- Task to complete: Give back exactly the lines of the material below that start at the line containing "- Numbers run" and end at the line containing "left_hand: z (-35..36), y", and no others.

- Dataset content:
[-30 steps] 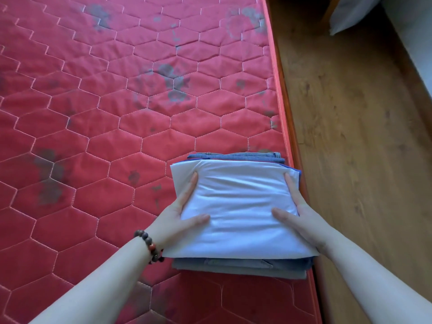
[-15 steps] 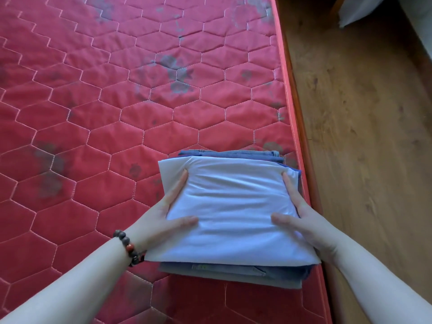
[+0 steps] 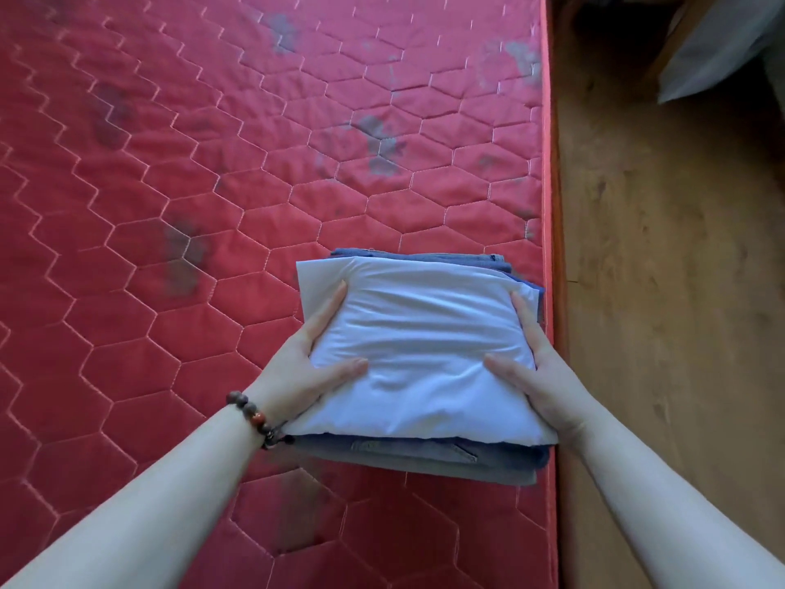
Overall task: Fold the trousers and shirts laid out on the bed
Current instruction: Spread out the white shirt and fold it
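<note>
Far left was just bed (image 3: 178, 214) — red quilted mattress with hexagon stitching and a few dark grey smudges on it. Then a beaded bracelet (image 3: 255, 417) on the left wrist. The left hand (image 3: 303, 367) was clamped on the left side of the stack (image 3: 424, 376), thumb lying across the top and fingers running along the edge, the rest of them hidden under or behind the cloth. The stack itself sat near the bed's right edge: white shirt (image 3: 424, 346) folded on top, puffed up a bit between the hands, with folded trousers (image 3: 429, 459) in grey and blue poking out underneath at the near and far ends. The right hand (image 3: 537, 376) mirrored the left — thumb on top, fingers along the right side, gripping. Past that, wooden floor (image 3: 671, 333) and something pale (image 3: 718, 44) in the top corner.
</note>
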### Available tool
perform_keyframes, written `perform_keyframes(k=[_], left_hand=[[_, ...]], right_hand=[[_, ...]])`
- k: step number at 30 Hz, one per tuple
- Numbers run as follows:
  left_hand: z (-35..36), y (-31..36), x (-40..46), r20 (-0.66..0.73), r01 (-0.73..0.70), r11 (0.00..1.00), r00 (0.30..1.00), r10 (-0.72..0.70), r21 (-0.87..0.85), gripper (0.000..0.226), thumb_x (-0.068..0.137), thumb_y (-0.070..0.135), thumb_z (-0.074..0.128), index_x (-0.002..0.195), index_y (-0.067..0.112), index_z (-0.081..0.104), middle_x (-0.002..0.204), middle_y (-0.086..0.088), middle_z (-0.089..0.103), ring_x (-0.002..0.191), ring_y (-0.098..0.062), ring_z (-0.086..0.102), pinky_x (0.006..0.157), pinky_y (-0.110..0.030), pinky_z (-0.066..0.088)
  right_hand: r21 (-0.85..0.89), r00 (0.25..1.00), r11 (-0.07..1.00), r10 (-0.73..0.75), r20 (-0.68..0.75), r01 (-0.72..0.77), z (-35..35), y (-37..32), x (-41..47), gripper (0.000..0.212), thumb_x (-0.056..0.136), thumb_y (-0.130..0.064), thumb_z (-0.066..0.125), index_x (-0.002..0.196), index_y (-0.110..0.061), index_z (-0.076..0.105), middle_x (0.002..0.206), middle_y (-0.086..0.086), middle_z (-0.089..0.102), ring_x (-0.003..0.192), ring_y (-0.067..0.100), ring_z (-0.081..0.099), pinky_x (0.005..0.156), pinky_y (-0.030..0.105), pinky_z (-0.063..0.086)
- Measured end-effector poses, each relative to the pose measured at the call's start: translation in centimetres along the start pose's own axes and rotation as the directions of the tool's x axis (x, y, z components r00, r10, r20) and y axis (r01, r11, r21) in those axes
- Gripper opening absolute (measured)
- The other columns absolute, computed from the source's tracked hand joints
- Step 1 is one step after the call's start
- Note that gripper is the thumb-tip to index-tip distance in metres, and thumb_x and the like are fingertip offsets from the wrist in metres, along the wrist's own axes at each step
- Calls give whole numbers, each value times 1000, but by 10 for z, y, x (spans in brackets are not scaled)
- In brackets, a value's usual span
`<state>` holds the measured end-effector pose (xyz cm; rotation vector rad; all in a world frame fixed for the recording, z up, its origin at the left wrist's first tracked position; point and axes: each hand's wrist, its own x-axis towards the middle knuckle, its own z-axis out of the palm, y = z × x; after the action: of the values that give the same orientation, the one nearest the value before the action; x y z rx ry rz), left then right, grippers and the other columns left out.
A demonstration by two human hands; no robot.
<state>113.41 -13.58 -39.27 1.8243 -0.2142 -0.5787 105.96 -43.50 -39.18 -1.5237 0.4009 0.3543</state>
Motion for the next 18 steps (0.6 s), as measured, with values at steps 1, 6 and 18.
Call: perform_keyframes(k=[1, 6, 18], left_hand=[[-6, 14, -13, -25, 2, 1000, 1000, -2, -4, 88, 71, 38, 79, 136, 66, 27, 141, 47, 26, 125, 24, 31, 92, 5, 29], [-47, 98, -102, -170, -8, 1000, 985, 5, -18, 91, 72, 34, 82, 140, 60, 27, 143, 45, 26, 128, 22, 30, 101, -1, 28], [-145, 217, -367, -520, -1, 996, 853, -48, -93, 75, 75, 36, 76, 127, 67, 32, 147, 33, 28, 136, -1, 35, 115, -29, 29]], right_hand=[[-6, 1000, 1000, -5, 16, 5, 6, -15, -8, 84, 72, -42, 77, 133, -70, 26, 127, -40, 50, 111, -4, 59, 78, 14, 52], [-79, 991, 994, -63, 121, 73, 46, -108, -62, 83, 75, -37, 79, 132, -70, 28, 123, -47, 45, 109, -10, 57, 78, 12, 51], [-241, 879, 936, -122, 462, 256, 208, -255, -198, 73, 84, -40, 70, 129, -74, 24, 140, -27, 33, 112, 0, 53, 91, 27, 49]])
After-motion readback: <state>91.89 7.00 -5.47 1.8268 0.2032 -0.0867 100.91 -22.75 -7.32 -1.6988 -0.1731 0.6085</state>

- Solved exercise:
- Numbers run as follows:
  left_hand: z (-35..36), y (-31..36), x (-40..46), r20 (-0.66..0.73), r01 (-0.73..0.70), r11 (0.00..1.00), r00 (0.30..1.00), r10 (-0.72..0.70), r21 (-0.87..0.85), gripper (0.000..0.226), thumb_x (-0.068..0.137), thumb_y (-0.070..0.135), thumb_z (-0.074..0.128), index_x (-0.002..0.195), index_y (-0.067..0.112), index_z (-0.081..0.104), middle_x (-0.002..0.204), middle_y (-0.086..0.088), middle_z (-0.089..0.103), ring_x (-0.002..0.191), ring_y (-0.098..0.062), ring_z (-0.086..0.102), pinky_x (0.006..0.157), pinky_y (-0.110..0.030), pinky_z (-0.066..0.088)

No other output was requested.